Work instructions:
Reproduce, character for character, the lines below from the first through the one with "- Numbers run". Leave pictures out.

= Beginning of Section =

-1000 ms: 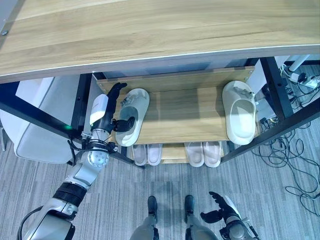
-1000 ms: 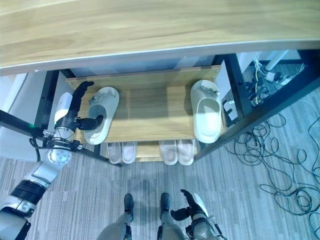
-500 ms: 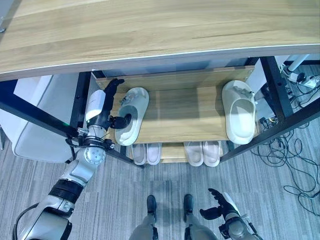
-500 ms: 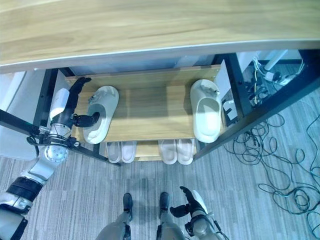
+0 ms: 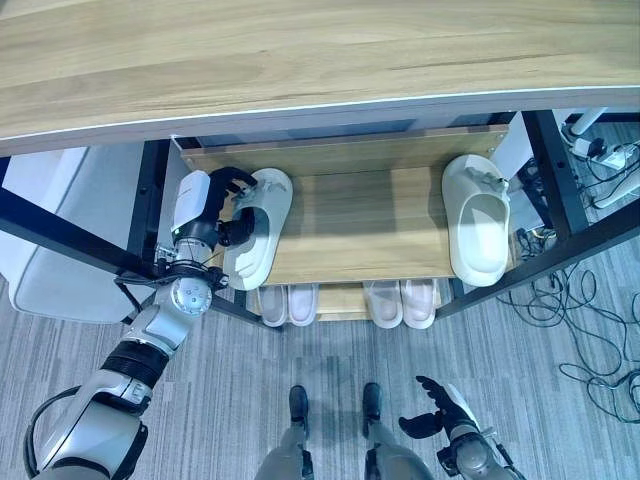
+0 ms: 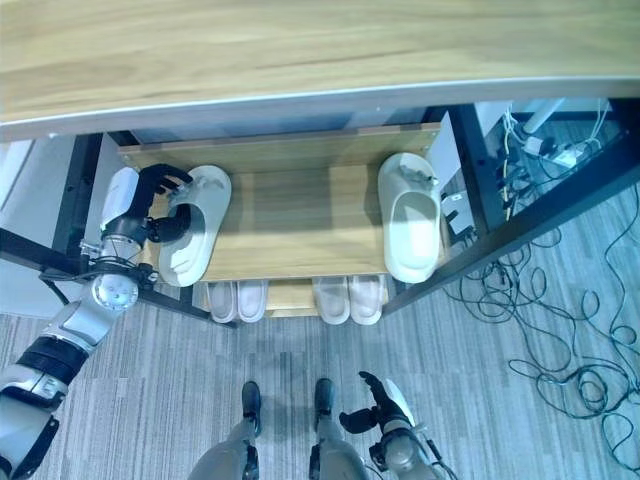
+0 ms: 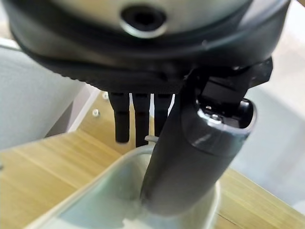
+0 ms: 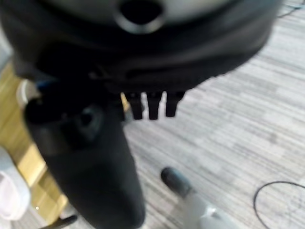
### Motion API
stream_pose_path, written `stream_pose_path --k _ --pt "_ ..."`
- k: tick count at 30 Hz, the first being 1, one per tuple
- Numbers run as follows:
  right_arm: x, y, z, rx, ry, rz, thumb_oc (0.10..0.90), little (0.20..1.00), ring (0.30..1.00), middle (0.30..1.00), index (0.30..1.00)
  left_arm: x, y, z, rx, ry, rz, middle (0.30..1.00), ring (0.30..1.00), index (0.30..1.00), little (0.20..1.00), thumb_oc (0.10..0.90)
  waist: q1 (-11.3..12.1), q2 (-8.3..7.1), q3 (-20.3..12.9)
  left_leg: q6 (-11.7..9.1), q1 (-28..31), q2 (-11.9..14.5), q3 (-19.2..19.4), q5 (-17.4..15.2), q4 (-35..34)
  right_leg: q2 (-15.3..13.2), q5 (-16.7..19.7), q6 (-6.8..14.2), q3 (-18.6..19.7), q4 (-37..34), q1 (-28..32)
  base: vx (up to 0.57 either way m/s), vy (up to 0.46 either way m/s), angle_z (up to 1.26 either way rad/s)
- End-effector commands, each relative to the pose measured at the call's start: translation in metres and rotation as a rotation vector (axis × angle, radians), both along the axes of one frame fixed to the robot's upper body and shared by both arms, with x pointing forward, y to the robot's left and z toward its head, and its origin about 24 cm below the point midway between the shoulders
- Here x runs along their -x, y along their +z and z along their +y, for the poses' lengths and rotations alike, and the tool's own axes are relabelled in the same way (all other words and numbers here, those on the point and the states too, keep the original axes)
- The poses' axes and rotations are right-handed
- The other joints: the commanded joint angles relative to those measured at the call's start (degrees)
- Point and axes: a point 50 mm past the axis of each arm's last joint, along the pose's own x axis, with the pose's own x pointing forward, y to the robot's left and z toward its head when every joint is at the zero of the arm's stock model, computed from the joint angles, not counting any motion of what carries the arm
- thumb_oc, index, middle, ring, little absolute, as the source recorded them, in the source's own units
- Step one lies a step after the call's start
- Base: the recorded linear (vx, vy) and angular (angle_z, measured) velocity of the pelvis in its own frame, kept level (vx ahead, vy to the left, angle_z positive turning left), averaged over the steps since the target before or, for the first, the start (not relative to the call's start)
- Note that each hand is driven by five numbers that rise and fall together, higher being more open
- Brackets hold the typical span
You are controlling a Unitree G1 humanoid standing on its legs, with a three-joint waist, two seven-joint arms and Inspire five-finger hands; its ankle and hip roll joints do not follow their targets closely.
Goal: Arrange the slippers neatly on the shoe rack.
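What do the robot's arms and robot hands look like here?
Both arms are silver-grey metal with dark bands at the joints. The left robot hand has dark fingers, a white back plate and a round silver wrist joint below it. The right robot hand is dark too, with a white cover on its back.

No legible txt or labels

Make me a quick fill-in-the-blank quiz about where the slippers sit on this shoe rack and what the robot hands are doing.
1. The left robot hand is shut on the pale green slipper at the ____ end of the upper shelf.
2. The other green slipper lies at that shelf's ____ end.
3. The two pink pairs sit on the ____ shelf.
4. The right robot hand hangs low, holding ____.

Missing words: left; right; lower; nothing
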Motion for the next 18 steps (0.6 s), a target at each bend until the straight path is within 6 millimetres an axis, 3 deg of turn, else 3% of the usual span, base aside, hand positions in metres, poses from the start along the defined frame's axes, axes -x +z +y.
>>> stream_pose_path --k 1,8,11,18 --pt "0.006 0.002 0.002 -0.023 0.006 -0.033 0.800 0.900 0.900 0.900 0.900 -0.012 0.051 0.002 0.050 0.001 -0.184 0.300 0.300 0.300 0.300 0.400 -0.05 -0.76 -3.56 -0.64 -1.97 -2.47 0.43 -0.36 0.08 -3.70 -2.86 6.47 0.16 0.60 -0.22 -0.01 -0.007 -0.05" --pt "0.008 0.001 0.001 -0.016 0.000 -0.028 0.800 0.900 0.900 0.900 0.900 -0.009 0.040 -0.015 0.128 -0.058 -0.169 0.300 0.300 0.300 0.300 0.400 -0.01 -0.23 -3.27 -0.75 -1.33 -2.43 0.87 -0.50 0.08 -3.63 -3.08 6.40 0.35 0.60 0.18 -0.01 -0.007 -0.06" --pt "0.010 0.001 -0.001 -0.010 -0.007 -0.024 0.800 0.900 0.900 0.900 0.900 -0.005 0.035 -0.033 0.199 -0.114 -0.174 0.300 0.300 0.300 0.300 0.400 -0.13 0.23 -3.16 -0.75 -0.69 -2.38 1.10 -0.67 0.08 -3.68 -3.29 6.37 0.45 0.62 0.60 -0.01 -0.005 -0.03" --pt "0.015 0.001 -0.007 -0.001 -0.032 -0.024 0.800 0.900 0.900 0.900 0.900 -0.004 0.046 -0.067 0.295 -0.211 -0.230 0.300 0.300 0.300 0.300 0.400 -0.84 1.38 -3.04 -0.57 0.17 -2.44 1.87 -1.05 0.08 -4.00 -3.35 6.52 1.16 0.62 0.95 -0.01 0.013 -0.03"
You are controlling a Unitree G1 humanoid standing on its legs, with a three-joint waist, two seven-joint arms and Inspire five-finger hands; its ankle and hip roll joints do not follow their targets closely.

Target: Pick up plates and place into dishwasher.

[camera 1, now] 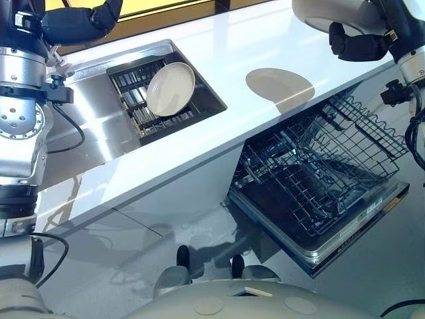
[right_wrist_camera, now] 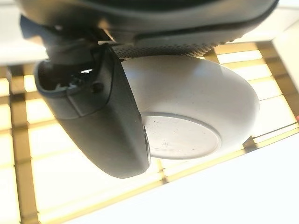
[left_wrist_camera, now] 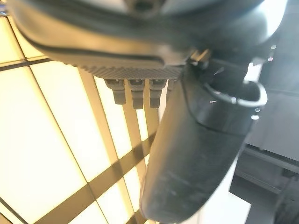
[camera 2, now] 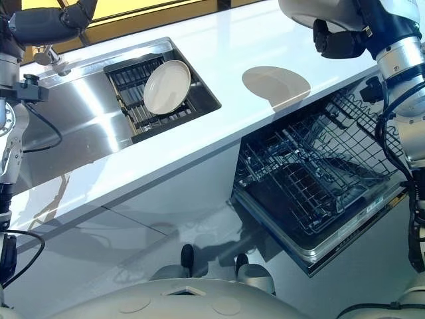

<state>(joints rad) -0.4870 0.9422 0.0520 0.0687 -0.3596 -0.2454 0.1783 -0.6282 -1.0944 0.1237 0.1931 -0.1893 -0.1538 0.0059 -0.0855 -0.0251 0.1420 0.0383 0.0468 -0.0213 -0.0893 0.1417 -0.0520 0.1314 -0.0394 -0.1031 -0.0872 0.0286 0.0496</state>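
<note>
Below the right hand (camera 1: 358,43), clamped on a white plate (right_wrist_camera: 196,107), sits the dishwasher rack (camera 1: 319,166); state of the left hand (camera 1: 80,20) I cannot tell

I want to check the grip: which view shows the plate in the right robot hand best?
The right wrist view: the plate shows its underside, gripped by the right robot hand. Both eye views catch part of it at the top edge.
</note>
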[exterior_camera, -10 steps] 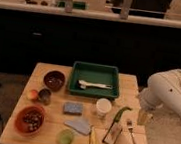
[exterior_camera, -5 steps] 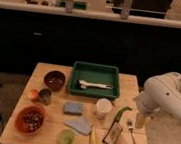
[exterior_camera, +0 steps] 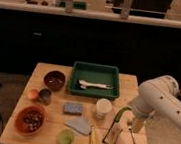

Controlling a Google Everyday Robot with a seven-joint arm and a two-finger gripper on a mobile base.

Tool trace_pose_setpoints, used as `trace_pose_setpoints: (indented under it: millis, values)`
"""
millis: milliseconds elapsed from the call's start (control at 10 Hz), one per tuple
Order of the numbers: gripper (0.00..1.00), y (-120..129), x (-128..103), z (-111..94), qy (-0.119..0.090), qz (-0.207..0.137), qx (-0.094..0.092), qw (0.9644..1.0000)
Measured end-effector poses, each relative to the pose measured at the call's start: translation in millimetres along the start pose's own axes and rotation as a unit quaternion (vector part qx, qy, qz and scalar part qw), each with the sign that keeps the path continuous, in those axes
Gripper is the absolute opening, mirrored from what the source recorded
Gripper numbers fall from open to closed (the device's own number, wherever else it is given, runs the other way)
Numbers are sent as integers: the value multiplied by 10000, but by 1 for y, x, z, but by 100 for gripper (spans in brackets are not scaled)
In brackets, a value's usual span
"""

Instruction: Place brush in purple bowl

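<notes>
Brush pickup not started. Gripper (exterior_camera: 137,124) hangs low at the right edge of the bench (exterior_camera: 54,118), under the white arm (exterior_camera: 163,99). It sits just beside the green-handled tool (exterior_camera: 120,114) and above the metal fork (exterior_camera: 133,143). Can't tell if it's wide or narrow; it carries nothing I can see.

Change over the last second: the arm has crept left and slightly down, in from the right. Nothing on the bench has moved.

White cup (exterior_camera: 103,108) is next out, between the gripper and the middle of the bench. Beyond it, the brush (exterior_camera: 94,85) lies flat in the green tray (exterior_camera: 74,79) at the back centre, lengthwise across the tray, well apart from the gripper. Purple bowl (exterior_camera: 54,80) stands just left of the tray, upright. Metal cup (exterior_camera: 44,96) and orange-red bowl (exterior_camera: 20,113) sit in front of it.

My read: approach phase only. It needs to lift over the white cup and the tray wall, then come down on the brush. The carry to the bowl is short. Main risk looks like clipping the green-handled tool or the cup on the way.
</notes>
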Motion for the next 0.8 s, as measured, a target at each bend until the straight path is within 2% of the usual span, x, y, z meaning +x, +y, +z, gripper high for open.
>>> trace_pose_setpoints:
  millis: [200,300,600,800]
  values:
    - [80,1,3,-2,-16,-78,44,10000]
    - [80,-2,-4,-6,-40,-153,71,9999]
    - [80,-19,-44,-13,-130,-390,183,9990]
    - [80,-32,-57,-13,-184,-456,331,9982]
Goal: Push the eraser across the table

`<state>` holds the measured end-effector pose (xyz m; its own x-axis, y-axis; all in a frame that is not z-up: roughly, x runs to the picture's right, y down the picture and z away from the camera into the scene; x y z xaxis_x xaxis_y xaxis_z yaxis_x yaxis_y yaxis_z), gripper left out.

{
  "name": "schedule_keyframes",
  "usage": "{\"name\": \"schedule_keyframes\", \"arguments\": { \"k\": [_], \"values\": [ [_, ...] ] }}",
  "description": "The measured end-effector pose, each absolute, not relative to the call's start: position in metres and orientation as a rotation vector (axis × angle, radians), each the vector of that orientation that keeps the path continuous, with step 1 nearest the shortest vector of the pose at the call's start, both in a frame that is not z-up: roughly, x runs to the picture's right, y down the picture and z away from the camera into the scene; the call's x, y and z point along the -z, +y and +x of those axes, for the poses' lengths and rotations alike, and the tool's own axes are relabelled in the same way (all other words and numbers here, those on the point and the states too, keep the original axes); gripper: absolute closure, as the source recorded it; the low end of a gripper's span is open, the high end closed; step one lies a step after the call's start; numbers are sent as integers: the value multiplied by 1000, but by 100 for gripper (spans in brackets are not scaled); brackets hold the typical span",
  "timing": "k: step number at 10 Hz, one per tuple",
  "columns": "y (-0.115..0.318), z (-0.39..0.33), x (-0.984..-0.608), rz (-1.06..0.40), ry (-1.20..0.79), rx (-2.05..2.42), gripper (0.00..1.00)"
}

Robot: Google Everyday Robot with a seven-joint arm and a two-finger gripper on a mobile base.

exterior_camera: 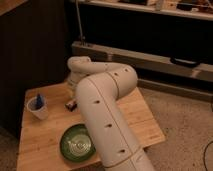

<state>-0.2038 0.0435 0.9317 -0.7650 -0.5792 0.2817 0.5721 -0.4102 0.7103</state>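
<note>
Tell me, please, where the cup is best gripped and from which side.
Probably its wall at the rim, from above: the cup stands upright, open-topped, with a blue thing sticking out. The gripper, shut, is low by the eraser, mostly behind the arm.
</note>
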Motion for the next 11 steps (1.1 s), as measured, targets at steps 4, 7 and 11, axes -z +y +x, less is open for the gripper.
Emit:
{"name": "schedule_keyframes", "arguments": {
  "k": [4,7,11],
  "values": [
    [45,-200,-921,15,-1104,2164,100],
    [5,-227,-914,129,-1059,2177,100],
    [12,-247,-942,177,-1043,2214,100]
  ]
}}
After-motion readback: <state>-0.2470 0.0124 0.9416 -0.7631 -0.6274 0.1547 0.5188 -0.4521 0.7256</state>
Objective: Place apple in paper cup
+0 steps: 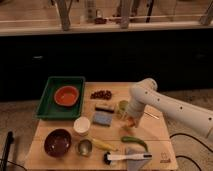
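Camera view: small round red-orange apple (131,122) at right-centre of wooden bench (160,135), directly under end effector (130,118), just beside light green cup (121,107). You cannot tell whether end effector is clamped on it. Expect apple firm, smooth, light, apt to roll; take it across widest part. Small white paper cup (81,125) well apart to left, flimsy, likely tips if nudged. Blue sponge (102,118) lies between them; shiny metal cup (84,147) stands near paper cup.

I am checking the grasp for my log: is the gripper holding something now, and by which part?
It cannot be told. The gripper is right at the apple, beside the light green cup, but the contact is hidden.
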You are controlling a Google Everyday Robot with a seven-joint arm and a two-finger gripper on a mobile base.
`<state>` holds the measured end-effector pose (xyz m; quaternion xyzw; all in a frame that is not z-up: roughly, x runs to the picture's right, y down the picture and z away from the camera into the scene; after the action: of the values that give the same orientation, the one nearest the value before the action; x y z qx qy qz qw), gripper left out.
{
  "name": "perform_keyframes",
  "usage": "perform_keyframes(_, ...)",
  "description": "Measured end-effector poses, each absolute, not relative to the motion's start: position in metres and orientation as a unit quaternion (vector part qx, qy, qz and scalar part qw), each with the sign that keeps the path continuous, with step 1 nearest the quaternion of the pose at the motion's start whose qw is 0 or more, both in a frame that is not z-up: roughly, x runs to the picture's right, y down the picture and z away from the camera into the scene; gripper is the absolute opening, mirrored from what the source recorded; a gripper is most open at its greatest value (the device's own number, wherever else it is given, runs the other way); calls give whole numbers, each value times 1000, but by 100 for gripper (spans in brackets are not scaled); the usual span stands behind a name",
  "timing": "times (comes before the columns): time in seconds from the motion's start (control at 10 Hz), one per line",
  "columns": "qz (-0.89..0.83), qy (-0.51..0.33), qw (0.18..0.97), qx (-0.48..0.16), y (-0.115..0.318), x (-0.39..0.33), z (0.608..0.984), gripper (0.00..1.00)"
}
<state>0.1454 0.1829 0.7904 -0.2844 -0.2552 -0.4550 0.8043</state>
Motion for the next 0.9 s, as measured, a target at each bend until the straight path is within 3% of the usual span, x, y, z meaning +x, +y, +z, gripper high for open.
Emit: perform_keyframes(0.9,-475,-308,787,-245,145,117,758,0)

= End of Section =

Written answer:
-1000 ms: 
-1000 ms: 
-500 ms: 
-500 ms: 
+0 ms: 
+0 ms: 
+0 ms: 
+0 ms: 
### Motion API
stream_pose_path, written `stream_pose_path --k _ --pt "_ ..."`
- k: tick count at 30 Hz, the first being 1, one per tuple
- Numbers run as follows:

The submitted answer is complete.